Most of the pregnant women in the current cohort acknowledged the risks of vertical transmission of SARS-CoV-2 (71.2%), which, has been supported by systematic reviews.26 More pregnant women in the current survey believed that SARS-CoV-2 could be transmitted to the neonate during vaginal delivery as compared to the last study (37.4% vs. 29.1%, P=0.001). While the literature has reported that vertical transmission during vaginal delivery or in the peripartum period is possible, the actual risks appear to be very low.27 The cesarean section rate for pregnant women with COVID-19 has been reported to be 64% worldwide in systematic reviews and even up to 88% from a meta-analysis for studies from China in 2020 with COVID-19 status as the only indication.28,29 Nevertheless, based on currently available data, it remains very doubtful that a cesarean section can reduce intrapartum vertical transmission.

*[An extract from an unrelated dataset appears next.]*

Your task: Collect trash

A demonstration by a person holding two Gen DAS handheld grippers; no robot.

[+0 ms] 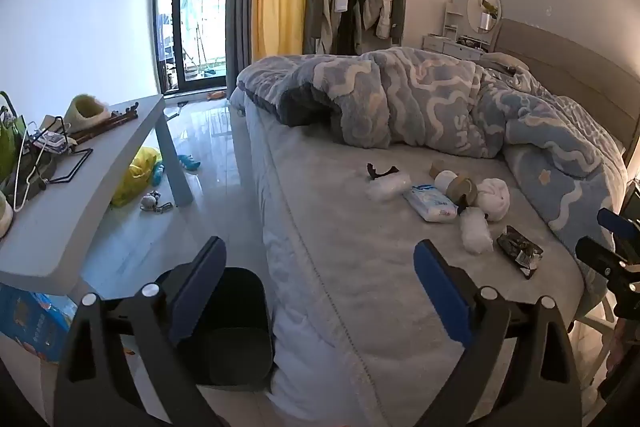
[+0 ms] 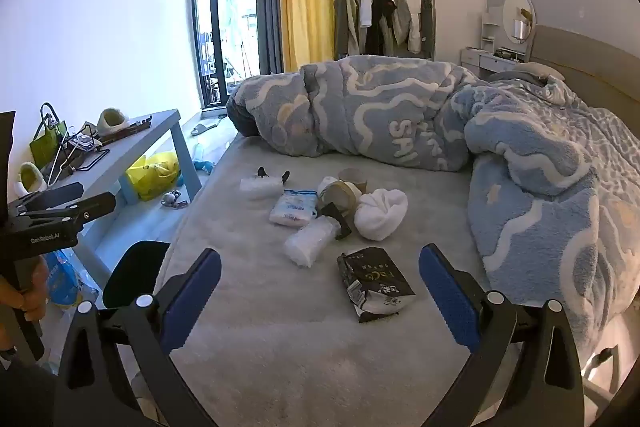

Similarly, artificial feeding instead of breastfeeding or separation of infected mother and newborn baby in the early neonatal period is not apparently able to reduce transmission to the neonate.27 There are also no differences demonstrated in terms of neonatal or maternal mortalities between cesarean section and vaginal delivery in COVID-19 confirmed pregnancies.30 The current survey showed that fewer women believed that they had to be delivered by cesarean section if they had contracted SARS-CoV-2 as compared to the previous study (8.6% vs. 23.6%, P?<?0.001). Their responses were in line with direction and evidence from current literature,27,30 and that the mode of delivery should be individualized according to the obstetric indications and disease severity.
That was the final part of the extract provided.